Actualités 26 mai 2017

Terminer ses semis et faire les foins en même temps

La saison de cultures 2017 a commencé tardivement, mais une fois enclenchée, elle ne laisse aucun répit aux agriculteurs.

À Noyan, en Montérégie, Nathan Kaiser et sa famille viennent de terminer l’ensilage de 75 ha de luzerne et de 15 ha de graminées. Le chantier a duré deux jours. « C’était le temps de faucher. La qualité est là. La quantité aussi. Ça devrait être une grosse année pour le foin », résume Nathan.

Pendant une dizaine de jours, les Kaiser s’étaient engagés dans une course contre la montre pour semer leurs 800 ha de grandes cultures. Il restait encore quelques champs à ensemencer, mais les agriculteurs ont décidé de changer leurs plans en se lançant plutôt dans la récolte des fourrages. « Quand tu ensiles tôt, tu as plus de protéines. Aussi, on essaie de faucher et d’ensiler les fourrages en 24 heures. Plus on récolte vite, plus on conserve l’énergie de la plante et moins on doit alimenter le troupeau avec du maïs-grain », explique le copropriétaire de la ferme de 150 vaches en lactation.

Prioriser les fourrages

À Saint-Louis-de-Gonzague, en Montérégie, l’agronome Marc Leduc conseille à ses clients de délaisser les semis pour se concentrer sur la récolte des fourrages lorsque la prochaine fenêtre de beau temps s’ouvrira, « en espérant que le beau temps arrive un jour », précise-t-il avec humour.

Il mentionne qu’encore 25 % des semis restent à être complétés dans son secteur, sauf que les plantes fourragères n’attendront pas. « La maturité du foin change d’une journée à l’autre. Le dactyle est épié, le brome et le mil s’en viennent. Chaque jour qui passe nous fait perdre des protéines. Et si la chaleur arrive, ça peut aller très vite pour la luzerne », indique M. Leduc, conseiller en nutrition animale à la meunerie Gérard Maheu. Selon lui, le fait de retarder les semis de deux ou trois jours n’aura pas une incidence majeure sur les récoltes de grains, tandis que repousser la récolte des fourrages d’autant de jours aura un impact important sur leurs propriétés nutritionnelles.

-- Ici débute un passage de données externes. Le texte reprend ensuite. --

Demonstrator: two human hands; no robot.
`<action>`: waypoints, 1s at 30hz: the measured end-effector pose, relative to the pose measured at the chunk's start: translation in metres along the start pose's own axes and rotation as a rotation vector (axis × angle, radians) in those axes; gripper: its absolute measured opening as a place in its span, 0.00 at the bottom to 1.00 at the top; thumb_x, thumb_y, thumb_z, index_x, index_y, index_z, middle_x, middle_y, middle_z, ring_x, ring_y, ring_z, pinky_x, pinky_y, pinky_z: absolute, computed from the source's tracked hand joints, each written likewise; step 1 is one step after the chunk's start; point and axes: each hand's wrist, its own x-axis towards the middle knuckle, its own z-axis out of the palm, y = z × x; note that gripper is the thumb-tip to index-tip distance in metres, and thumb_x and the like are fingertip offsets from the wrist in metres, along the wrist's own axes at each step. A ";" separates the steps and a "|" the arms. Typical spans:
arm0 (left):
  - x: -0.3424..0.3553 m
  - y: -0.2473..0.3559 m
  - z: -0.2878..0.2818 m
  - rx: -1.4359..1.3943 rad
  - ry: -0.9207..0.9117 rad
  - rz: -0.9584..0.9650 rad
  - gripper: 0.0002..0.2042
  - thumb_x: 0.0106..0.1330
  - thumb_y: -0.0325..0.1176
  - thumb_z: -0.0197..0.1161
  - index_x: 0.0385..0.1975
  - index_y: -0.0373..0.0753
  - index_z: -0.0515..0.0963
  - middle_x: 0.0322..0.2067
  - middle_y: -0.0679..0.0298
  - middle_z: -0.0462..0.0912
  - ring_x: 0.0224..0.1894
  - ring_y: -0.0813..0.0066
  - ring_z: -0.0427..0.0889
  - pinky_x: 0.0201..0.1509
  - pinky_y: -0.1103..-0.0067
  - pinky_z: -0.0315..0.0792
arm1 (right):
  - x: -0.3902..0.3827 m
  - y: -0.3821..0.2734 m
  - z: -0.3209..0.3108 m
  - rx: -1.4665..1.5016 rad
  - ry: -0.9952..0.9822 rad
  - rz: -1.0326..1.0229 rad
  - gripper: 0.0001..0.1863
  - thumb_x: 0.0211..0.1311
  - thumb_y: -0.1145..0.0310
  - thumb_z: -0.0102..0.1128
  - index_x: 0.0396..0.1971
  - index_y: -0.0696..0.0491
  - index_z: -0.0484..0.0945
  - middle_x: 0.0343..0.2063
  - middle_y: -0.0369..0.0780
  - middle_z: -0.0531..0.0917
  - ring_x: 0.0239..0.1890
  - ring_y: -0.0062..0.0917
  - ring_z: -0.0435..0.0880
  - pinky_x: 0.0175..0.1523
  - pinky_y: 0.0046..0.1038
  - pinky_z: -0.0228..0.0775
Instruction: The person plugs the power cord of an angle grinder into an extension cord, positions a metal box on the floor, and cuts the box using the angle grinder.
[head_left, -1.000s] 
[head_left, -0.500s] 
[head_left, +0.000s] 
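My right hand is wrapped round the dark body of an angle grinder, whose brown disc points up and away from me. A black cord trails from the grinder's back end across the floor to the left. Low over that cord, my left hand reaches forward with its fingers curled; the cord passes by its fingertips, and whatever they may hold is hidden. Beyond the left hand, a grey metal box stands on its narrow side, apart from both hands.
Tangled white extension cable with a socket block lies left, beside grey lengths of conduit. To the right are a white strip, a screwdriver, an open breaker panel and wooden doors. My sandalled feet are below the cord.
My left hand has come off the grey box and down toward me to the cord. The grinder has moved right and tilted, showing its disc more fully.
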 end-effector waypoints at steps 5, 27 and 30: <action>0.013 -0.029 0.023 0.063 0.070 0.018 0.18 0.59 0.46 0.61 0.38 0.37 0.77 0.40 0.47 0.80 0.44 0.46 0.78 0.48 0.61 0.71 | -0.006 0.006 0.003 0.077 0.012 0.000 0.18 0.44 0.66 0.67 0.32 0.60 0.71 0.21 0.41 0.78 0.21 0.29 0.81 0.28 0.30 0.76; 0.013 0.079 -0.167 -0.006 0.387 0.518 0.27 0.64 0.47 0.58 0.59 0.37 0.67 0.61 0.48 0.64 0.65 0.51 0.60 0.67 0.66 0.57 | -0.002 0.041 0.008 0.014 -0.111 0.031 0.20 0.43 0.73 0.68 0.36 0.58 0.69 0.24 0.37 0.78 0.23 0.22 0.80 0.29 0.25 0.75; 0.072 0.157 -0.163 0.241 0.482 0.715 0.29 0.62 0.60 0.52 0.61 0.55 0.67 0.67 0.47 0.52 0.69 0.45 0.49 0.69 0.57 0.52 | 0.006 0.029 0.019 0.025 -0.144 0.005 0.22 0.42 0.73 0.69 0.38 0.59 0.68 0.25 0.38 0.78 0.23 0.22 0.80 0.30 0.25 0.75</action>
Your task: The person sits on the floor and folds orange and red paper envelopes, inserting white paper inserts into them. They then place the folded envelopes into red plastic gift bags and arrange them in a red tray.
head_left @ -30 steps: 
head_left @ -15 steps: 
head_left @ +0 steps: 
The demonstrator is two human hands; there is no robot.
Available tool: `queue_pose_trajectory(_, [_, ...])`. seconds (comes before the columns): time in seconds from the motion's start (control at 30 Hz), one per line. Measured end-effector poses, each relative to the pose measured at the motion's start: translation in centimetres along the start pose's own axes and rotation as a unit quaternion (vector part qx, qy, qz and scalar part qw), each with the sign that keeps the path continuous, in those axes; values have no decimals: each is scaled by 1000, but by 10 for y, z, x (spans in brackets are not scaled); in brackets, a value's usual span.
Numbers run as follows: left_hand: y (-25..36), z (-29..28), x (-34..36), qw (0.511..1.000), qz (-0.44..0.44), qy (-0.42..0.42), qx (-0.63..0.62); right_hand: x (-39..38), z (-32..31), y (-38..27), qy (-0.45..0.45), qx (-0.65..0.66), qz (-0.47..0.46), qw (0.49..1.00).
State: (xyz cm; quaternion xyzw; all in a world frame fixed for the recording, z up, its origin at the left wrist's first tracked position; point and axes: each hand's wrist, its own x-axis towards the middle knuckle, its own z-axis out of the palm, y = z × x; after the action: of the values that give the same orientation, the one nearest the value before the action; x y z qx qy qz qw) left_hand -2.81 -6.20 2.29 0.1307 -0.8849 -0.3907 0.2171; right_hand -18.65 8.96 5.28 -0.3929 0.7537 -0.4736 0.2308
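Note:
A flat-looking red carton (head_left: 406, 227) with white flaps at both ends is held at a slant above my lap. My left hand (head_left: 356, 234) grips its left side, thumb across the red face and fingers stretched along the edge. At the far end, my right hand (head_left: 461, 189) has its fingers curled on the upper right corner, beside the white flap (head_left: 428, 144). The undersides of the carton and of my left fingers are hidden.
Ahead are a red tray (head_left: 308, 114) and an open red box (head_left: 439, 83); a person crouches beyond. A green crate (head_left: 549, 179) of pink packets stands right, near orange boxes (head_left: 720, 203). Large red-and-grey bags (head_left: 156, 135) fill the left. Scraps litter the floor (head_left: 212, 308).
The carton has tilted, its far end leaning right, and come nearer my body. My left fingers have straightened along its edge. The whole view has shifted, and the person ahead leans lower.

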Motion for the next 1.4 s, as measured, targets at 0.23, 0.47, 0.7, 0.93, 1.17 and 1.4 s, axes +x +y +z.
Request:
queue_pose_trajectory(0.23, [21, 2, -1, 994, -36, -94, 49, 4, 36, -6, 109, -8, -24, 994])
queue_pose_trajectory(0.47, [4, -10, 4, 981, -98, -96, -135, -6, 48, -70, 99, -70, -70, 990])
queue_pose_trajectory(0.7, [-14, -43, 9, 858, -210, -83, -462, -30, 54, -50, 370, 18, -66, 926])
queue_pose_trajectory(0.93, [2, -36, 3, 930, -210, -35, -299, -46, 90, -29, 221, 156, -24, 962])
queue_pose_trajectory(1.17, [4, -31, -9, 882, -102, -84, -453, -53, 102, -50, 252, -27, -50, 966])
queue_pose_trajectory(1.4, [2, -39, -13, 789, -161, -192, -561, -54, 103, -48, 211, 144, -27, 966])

Denis Riverin,directeur général d’Éco-Luzerne
Denis Riverin,directeur général d’Éco-Luzerne. Crédit photo: Archives TCN

Bon signal ailleurs au Québec

Au Lac-Saint-Jean, le directeur général d’Éco-Luzerne, Denis Riverin, anticipe une première coupe de qualité. « Nous avons eu une bonne couverture de neige, alors il y a peu de pertes causées par le gel. Les luzernières sont très belles. Il manque un peu de chaleur, mais je m’attends à ce qu’on amorce la récolte à la même période que d’habitude, soit autour du 5 juin », explique le copropriétaire de l’entreprise, qui récolte habituellement près de 1 000 ha de luzerne.

Cette matière première est ensuite déshydratée, puis compressée sous forme de granules ou de petits cubes. M. Riverin mentionne par ailleurs que les agriculteurs souhaitent de plus en plus pratiquer la culture de luzerne, parce qu’ils sont notamment attirés par son prix déterminé en début de saison. « On pourrait doubler notre production », fait aussi remarquer M. Riverin, qui travaille à développer d’autres marchés.

Au Bas-Saint-Laurent, Jean-Luc Laplante mentionne que la survie à l’hiver est bonne pour ses quelque 160 ha de plantes fourragères. La récolte attendra à la mi-juin cependant. « Les graminées ont commencé, mais la luzerne n’a pas encore vraiment “décollé”. C’est trop froid », conclut le producteur laitier établi près de Kamouraska.